Chicago Mercantile Exchange live cattle futures sank to a nine-month low on Thursday, weighed down by seasonally tepid wholesale beef demand and sharply lower prices for slaughter-ready, or cash, cattle, traders said.

Thursday's market losses triggered pre-established sell orders. And fund liquidation developed after August and October futures fell below their respective 200-day moving averages of 108.217 and 107.371 cents.

August ended 2.350 cents per pound at 107.125 cents, and October closed 2.100 cents lower at 106.225 cents.

So far this week packers paid $110 per cwt for a small number of cash cattle in the U.S. Plains, down $5 to $6 from a week earlier.

Packers resisted bidding up for cattle whose numbers, and weights, are increasing seasonally at a time when beef demand remains weak.

"This is traditionally a slow time for beef demand, although there should be some retail buying before Labor Day. The other thing are these big supplies," said Brock Associates Inc analyst Doug Houghton.

From Monday to Thursday packers processed an estimated 467,000 head of cattle, 14,000 more than the same period a year ago.
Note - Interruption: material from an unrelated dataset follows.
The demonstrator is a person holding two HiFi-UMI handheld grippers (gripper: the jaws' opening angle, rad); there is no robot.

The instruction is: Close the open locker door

Near-term bearish fundamentals deterred would-be market bargain hunters, still drawn to futures that remain bullishly undervalued, or discounted, to cash prices.

The market outlook was uncertain after Thursday's abrupt U.S. stock market retreat on escalating worries about the Trump administration's ability to push through its economic agenda, and as the United States drew a hard line for renegotiating the North American Free Trade Agreement.

"What's not helping us is the stock market is in the tank and the beef markets tend to have an eye on that," said Houghton. Sell stops and live cattle futures tumble sent CME feeder cattle down to its lowest point in three months.

August feeders closed 1.775 cents per pound lower at 140.475 cents. 

Hogs Hig Multi-month Lows

Cash hog prices, pressured by plentiful seasonal supplies, pushed CME lean hogs to a 3-1/2 month low, said traders.

They said hog futures drew more pressure from selling in the neighboring live cattle markets.

October ended 1.850 cents per pound lower at 66.925 cents, and December finished 1.675 cents lower at 61.800 cents.